» Your assignment
Once the data has been read, restate all of it exactly.
────────────────
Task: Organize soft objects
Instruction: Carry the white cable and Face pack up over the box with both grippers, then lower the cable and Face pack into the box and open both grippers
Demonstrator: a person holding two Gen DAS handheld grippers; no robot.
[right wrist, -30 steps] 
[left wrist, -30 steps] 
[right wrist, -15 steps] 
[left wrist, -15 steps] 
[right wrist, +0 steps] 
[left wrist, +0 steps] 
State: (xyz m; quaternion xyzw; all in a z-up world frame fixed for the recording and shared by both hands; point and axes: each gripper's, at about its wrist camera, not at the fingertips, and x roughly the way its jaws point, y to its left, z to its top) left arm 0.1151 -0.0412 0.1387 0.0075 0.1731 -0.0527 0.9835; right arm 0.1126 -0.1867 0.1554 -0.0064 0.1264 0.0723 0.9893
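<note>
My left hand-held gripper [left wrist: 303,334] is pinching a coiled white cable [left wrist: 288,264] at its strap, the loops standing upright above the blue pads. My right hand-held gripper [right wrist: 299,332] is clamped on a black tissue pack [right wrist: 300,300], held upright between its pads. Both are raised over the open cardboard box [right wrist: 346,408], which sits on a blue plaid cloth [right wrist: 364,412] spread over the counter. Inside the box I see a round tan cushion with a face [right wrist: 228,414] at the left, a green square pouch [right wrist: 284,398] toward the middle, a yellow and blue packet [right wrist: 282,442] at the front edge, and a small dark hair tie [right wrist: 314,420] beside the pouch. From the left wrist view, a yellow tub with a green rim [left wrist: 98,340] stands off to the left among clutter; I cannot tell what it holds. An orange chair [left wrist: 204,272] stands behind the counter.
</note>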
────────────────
» Written response
Task: Organize soft objects
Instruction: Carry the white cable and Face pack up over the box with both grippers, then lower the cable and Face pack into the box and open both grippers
Demonstrator: a person holding two Gen DAS handheld grippers; no robot.
[right wrist, -30 steps] 
[left wrist, -30 steps] 
[right wrist, -15 steps] 
[left wrist, -15 steps] 
[right wrist, +0 steps] 
[left wrist, +0 steps] 
State: (xyz m; quaternion xyzw; all in a z-up world frame fixed for the recording and shared by both hands; point and axes: each gripper's, at about its wrist camera, not at the fingertips, and x roughly the way its jaws point, y to its left, z to its top) left arm 0.1151 -0.0412 0.1387 0.0075 0.1731 -0.0527 0.9835; right arm 0.1126 -0.1867 0.1554 -0.0064 0.1264 0.0723 0.9893
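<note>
My left hand-held gripper [left wrist: 303,334] is pinching a coiled white cable [left wrist: 288,264] at its strap, the loops standing upright above the blue pads. My right hand-held gripper [right wrist: 299,332] is clamped on a black tissue pack [right wrist: 300,300], held upright between its pads. Both are raised over the open cardboard box [right wrist: 346,408], which sits on a blue plaid cloth [right wrist: 364,412] spread over the counter. Inside the box I see a round tan cushion with a face [right wrist: 228,414] at the left, a green square pouch [right wrist: 284,398] toward the middle, a yellow and blue packet [right wrist: 282,442] at the front edge, and a small dark hair tie [right wrist: 314,420] beside the pouch. From the left wrist view, a yellow tub with a green rim [left wrist: 98,340] stands off to the left among clutter; I cannot tell what it holds. An orange chair [left wrist: 204,272] stands behind the counter.
</note>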

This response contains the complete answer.